Indaptus Therapeutics, Inc., announces financial results for the third quarter ended September 30, 2021 and provides a corporate update.
NEW YORK, Nov. 15, 2021 (GLOBE NEWSWIRE) -- Indaptus Therapeutics, Inc. (Nasdaq: INDP) (“Indaptus” or the “Company”), today announces financial results for the third quarter ended September 30, 2021 and provides a corporate update.
“The third quarter was transformative for Indaptus as we successfully closed the merger with Decoy Biosystems, Inc. (“Decoy”) and completed a $30 million private placement to support our exciting new clinical programs,” said Jeffrey Meckler, Chief Executive Officer of Indaptus. “We are executing to our strategy of advancing Decoy20 as a potential new treatment modality for a variety of cancer indications with unmet medical need. Our goal to enter the clinic with Decoy20 in 2022 remains on track, however, we now plan to file the IND next year as we are in the process of recruiting a Chief Medical Officer to lead our clinical trials.

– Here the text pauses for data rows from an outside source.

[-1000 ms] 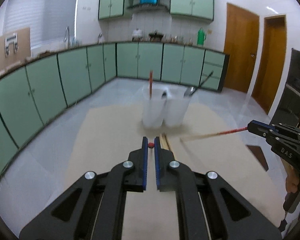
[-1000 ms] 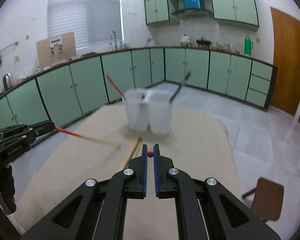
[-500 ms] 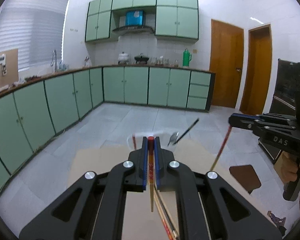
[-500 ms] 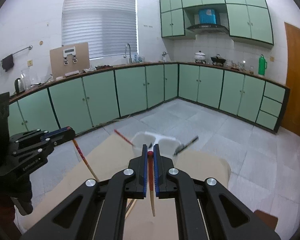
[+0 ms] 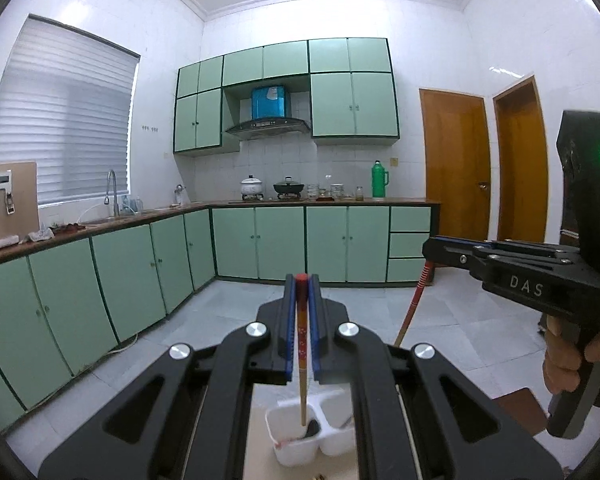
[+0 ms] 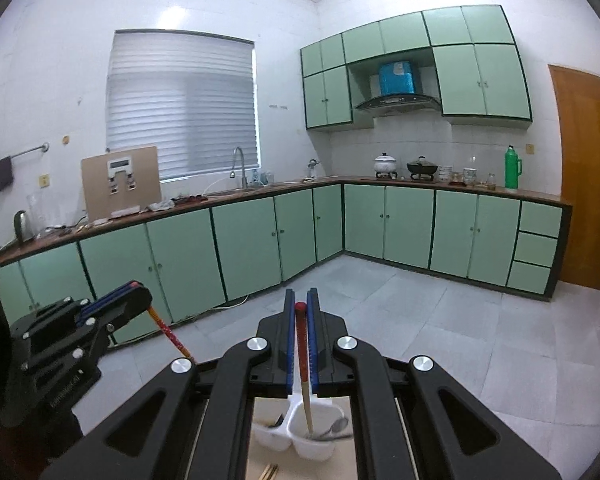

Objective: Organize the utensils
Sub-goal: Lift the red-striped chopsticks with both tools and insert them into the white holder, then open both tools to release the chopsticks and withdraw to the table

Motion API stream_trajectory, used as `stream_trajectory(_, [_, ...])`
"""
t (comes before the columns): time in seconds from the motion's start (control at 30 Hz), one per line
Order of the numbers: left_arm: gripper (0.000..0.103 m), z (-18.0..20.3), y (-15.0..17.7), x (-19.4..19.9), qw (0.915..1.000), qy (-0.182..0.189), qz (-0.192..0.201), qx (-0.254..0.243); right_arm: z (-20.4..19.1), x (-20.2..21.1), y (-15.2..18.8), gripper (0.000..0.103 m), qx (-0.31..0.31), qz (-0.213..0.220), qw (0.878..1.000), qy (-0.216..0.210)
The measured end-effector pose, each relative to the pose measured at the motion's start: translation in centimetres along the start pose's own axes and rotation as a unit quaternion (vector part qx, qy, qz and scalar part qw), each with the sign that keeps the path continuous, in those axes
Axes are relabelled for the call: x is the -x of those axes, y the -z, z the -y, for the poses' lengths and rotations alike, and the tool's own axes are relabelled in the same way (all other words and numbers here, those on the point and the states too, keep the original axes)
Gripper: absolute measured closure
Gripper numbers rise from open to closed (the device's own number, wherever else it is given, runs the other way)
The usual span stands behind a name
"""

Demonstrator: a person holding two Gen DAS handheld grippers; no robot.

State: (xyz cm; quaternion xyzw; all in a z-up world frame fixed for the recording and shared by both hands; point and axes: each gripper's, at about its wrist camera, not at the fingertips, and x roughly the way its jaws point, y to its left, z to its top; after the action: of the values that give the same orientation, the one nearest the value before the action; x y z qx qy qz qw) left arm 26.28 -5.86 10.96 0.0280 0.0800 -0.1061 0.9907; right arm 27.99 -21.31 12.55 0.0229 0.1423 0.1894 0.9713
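Below my fingers stand two white cups touching side by side on the tan table. In my left view the cup under my chopstick holds something dark at its bottom, and a red stain marks its front wall. In my right view the right cup holds a metal spoon; the cup beside it has a dark utensil I cannot make out.

Around the cups little of the table shows; its edges are hidden by my own black frames. Beyond the cups lies open grey floor up to the green cabinets.

My left gripper is clenched on a chopstick: red top, patterned band, plain wood below, hanging upright over the cups. My right gripper clamps a second chopstick of the same look, its tip over the right cup.
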Motion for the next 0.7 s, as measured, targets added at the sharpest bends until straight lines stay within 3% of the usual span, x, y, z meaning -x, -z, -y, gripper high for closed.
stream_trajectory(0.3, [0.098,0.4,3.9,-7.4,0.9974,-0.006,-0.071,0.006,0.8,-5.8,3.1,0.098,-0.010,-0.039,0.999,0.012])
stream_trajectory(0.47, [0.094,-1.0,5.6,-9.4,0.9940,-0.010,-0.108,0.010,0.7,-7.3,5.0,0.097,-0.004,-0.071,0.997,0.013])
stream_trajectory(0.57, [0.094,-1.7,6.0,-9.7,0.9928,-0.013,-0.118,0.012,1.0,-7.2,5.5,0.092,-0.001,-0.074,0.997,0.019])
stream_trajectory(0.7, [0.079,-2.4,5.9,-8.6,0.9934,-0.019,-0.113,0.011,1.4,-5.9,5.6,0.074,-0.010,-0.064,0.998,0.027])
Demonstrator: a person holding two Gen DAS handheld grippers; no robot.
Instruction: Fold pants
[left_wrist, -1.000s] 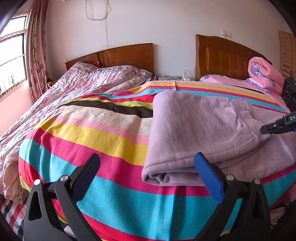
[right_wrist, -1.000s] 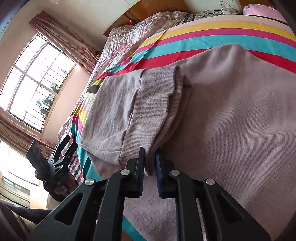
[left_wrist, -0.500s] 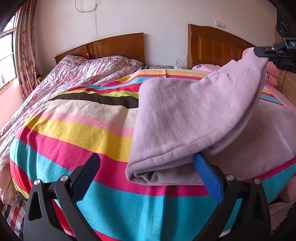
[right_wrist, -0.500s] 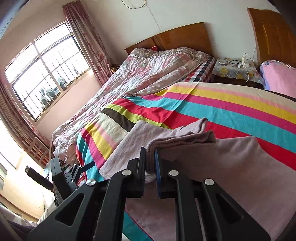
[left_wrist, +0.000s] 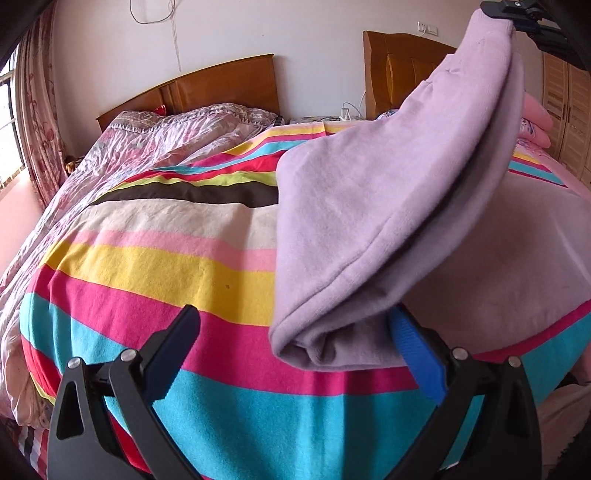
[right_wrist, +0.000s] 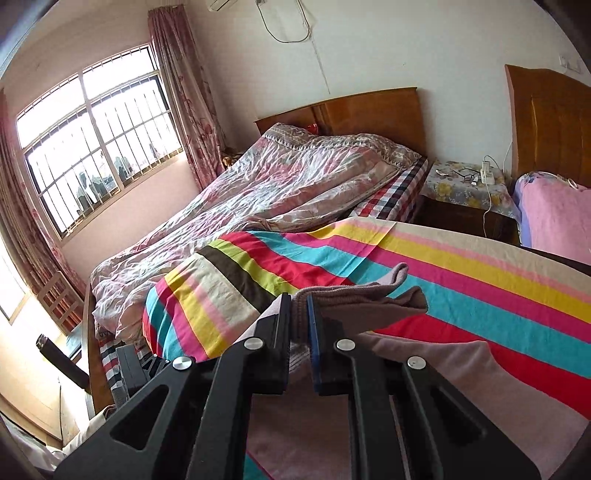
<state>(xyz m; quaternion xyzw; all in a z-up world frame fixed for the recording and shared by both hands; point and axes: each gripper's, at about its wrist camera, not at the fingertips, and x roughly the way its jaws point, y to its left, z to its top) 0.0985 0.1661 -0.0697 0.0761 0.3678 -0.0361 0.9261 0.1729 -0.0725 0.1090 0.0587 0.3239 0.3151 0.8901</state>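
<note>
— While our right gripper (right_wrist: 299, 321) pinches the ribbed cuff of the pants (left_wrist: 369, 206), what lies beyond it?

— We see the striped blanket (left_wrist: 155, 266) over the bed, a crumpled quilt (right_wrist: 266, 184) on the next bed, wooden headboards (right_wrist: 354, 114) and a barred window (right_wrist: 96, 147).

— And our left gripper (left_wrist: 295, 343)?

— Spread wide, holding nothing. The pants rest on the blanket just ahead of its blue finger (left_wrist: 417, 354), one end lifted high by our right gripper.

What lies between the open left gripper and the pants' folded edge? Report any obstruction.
Nothing visible does. The left gripper is open, hanging over the striped blanket, with the pants lying just ahead of its blue finger. The right gripper holds the cuff end raised above, clear of that path.
</note>
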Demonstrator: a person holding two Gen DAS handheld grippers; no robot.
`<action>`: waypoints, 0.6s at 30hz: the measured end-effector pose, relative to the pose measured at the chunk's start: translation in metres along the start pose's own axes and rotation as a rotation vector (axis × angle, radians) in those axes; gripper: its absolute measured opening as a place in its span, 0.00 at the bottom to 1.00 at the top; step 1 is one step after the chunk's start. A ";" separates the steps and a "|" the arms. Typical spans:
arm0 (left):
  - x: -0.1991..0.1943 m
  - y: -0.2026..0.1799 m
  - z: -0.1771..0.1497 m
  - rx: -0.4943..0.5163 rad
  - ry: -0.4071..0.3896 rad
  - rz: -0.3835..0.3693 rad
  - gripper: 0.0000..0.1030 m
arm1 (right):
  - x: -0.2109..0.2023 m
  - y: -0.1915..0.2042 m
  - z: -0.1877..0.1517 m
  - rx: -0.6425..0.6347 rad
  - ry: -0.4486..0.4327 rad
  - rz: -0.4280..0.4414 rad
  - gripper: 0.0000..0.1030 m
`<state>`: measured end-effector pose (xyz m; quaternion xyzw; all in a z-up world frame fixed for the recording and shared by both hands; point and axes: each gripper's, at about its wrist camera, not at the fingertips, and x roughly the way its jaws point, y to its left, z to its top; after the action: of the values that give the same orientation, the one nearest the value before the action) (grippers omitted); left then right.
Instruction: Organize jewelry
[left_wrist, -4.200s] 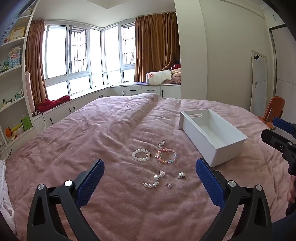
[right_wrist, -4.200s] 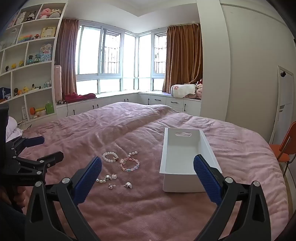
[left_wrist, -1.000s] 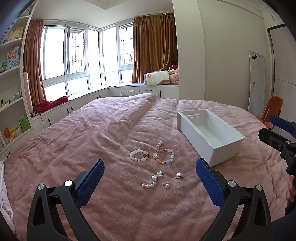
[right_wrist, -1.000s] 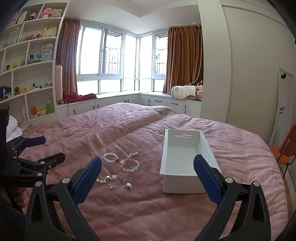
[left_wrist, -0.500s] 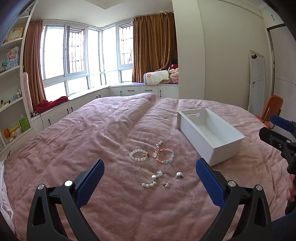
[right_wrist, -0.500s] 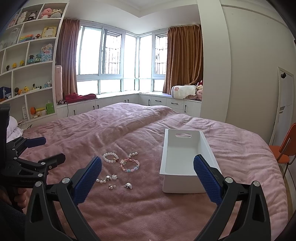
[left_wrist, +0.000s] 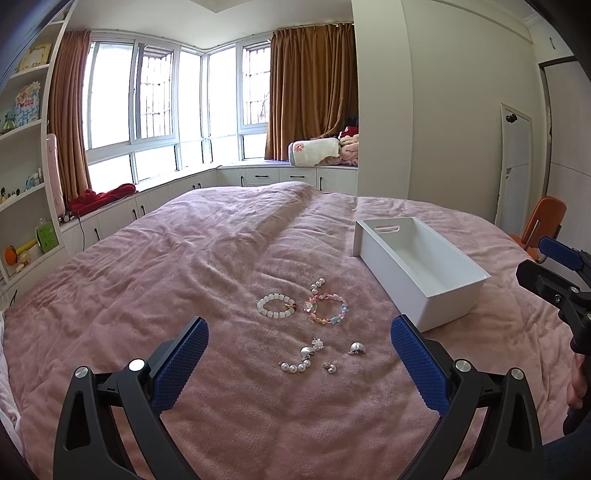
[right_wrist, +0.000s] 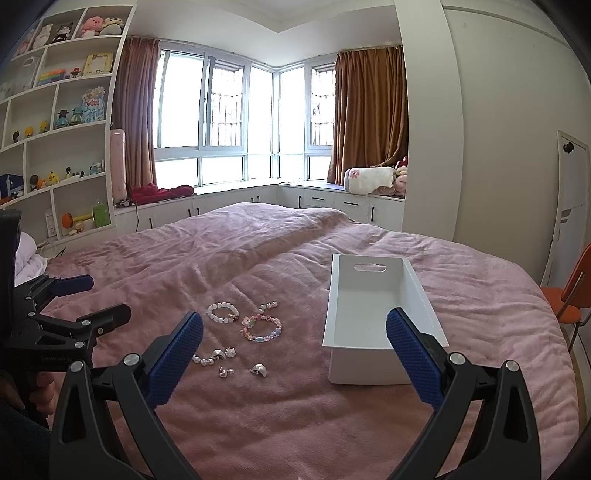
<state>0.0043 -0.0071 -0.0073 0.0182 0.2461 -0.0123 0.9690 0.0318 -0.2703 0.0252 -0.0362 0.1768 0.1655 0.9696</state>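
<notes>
Jewelry lies on a pink bedspread (left_wrist: 184, 266): a white bead bracelet (left_wrist: 277, 308), a pastel bead bracelet (left_wrist: 327, 314), a short pearl strand (left_wrist: 295, 366), a silver shell earring (left_wrist: 357, 347) and small studs (left_wrist: 330, 366). An empty white bin (left_wrist: 417, 269) stands to their right. My left gripper (left_wrist: 299, 354) is open and empty, held above the near side of the jewelry. My right gripper (right_wrist: 295, 343) is open and empty, near the bin (right_wrist: 369, 314). The bracelets (right_wrist: 262, 326) also show in the right wrist view.
White shelves (right_wrist: 55, 147) with toys line the left wall. A window seat with a rolled blanket (left_wrist: 314, 153) and red cloth (left_wrist: 99, 197) runs behind the bed. An orange chair (right_wrist: 576, 295) stands at the right. A white pillow (right_wrist: 27, 258) lies at the bed's left.
Nothing has visibly changed in the last second. Both grippers stay open and still. Since 4.2 s ago the left view has shifted only slightly.
</notes>
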 end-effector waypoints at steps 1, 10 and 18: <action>0.003 0.002 0.000 -0.004 0.007 0.005 0.97 | 0.003 0.000 0.000 0.001 0.004 -0.001 0.96; 0.048 0.023 -0.007 0.012 0.078 0.046 0.97 | 0.057 0.005 0.005 -0.008 0.032 0.033 0.96; 0.110 0.042 -0.004 0.056 0.119 0.054 0.97 | 0.127 0.022 0.015 -0.068 0.042 0.079 0.96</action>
<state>0.1007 0.0337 -0.0618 0.0524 0.3022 0.0079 0.9518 0.1415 -0.2089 -0.0062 -0.0656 0.1924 0.2087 0.9566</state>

We believe we have a unique opportunity to shape the course of cancer treatment by activating both the innate and adaptive immune systems with our therapeutics and look forward to making our vision a reality.”
Recent Corporate Highlights
Received Notice of Allowance for Strategic Patent in Virology
In September, Indaptus announced that the United States Patent and Trademark Office issued a notice of allowance for claims related to the Company’s platform technology in the field of virology. The patent, titled, “Methods of Treatment of Infections Using Bacteria,” (Application No.16/584,644) provides broad protection for the application of the Company’s platform technology alone and in combination with standards of care for the treatment and inhibition of hepatitis B virus (HBV) and human immunodeficiency virus (HIV) infections.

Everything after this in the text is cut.